Soya unu kızartmalar esnasında, yağın emilmesini önlemeye yardımcı olur. Araştırmalar gösteriyor ki, soya unundan hazırlanmış hamur işleri ve gözlemeler, diğer tip unlardan hazırlananlara göre, kızartma sırasında açık bir oranda daha az yağ emiyor. Soya unu, ürünü nemli tuttuğu için, mikrodalga fırında pişirmek için de çok uygundur. Soya unu, doğal ürünler satan mağazalarda ve süpermarketlerde yaygın olarak bulunmaktadır.

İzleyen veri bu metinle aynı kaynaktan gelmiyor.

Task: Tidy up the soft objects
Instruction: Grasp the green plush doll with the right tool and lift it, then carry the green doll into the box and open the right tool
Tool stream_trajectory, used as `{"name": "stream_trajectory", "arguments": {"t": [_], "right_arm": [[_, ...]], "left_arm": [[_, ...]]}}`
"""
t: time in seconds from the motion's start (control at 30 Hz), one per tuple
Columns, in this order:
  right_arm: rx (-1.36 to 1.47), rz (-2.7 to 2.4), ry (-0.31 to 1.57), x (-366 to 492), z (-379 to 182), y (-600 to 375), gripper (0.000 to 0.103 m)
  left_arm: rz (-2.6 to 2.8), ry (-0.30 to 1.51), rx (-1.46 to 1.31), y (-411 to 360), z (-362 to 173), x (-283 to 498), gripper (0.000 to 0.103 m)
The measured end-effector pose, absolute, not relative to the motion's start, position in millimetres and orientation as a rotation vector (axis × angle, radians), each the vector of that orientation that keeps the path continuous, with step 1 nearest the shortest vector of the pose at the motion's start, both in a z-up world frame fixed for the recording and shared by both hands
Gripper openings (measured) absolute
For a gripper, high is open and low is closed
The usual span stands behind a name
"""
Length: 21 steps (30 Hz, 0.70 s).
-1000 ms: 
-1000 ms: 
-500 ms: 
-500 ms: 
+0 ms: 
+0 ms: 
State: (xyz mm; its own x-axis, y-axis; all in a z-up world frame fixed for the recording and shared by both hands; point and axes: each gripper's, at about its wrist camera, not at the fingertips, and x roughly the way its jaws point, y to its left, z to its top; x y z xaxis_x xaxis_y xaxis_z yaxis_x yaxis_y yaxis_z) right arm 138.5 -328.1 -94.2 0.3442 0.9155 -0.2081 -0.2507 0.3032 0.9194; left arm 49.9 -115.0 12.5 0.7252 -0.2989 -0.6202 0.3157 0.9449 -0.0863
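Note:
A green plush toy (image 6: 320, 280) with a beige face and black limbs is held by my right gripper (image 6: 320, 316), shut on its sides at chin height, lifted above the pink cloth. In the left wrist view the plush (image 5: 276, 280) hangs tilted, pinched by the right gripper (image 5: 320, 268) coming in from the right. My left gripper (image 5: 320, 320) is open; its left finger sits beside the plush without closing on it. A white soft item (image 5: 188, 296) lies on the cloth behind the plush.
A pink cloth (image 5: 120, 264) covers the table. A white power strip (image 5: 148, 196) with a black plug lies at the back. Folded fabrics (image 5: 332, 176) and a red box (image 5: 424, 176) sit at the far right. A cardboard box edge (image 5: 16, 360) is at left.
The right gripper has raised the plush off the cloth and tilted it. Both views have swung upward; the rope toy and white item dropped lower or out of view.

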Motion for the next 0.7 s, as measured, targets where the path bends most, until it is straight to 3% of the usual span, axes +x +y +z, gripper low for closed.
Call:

SOYA UNLARININ UNLU GIDALARDAKİ ÖZEL KULLANIMLARI:
Soya unu bileşenlerinin işlevselliği:
Soya unu sadece bir muhteva değildir, değişik etkileri olan çeşitli bileşenlerden oluşur. Bu bileşen işlevleri, kullanılan soya unu çeşidine göre de değişiklik arz eder. Bu yüzden, en iyi yöntem mevcut işlevlere bakmak, ardından her bir unlu gıdada hangilerini kullanacağımıza karar vermek ve son olarak da o özelliği veren soya unu çeşidini seçmektir.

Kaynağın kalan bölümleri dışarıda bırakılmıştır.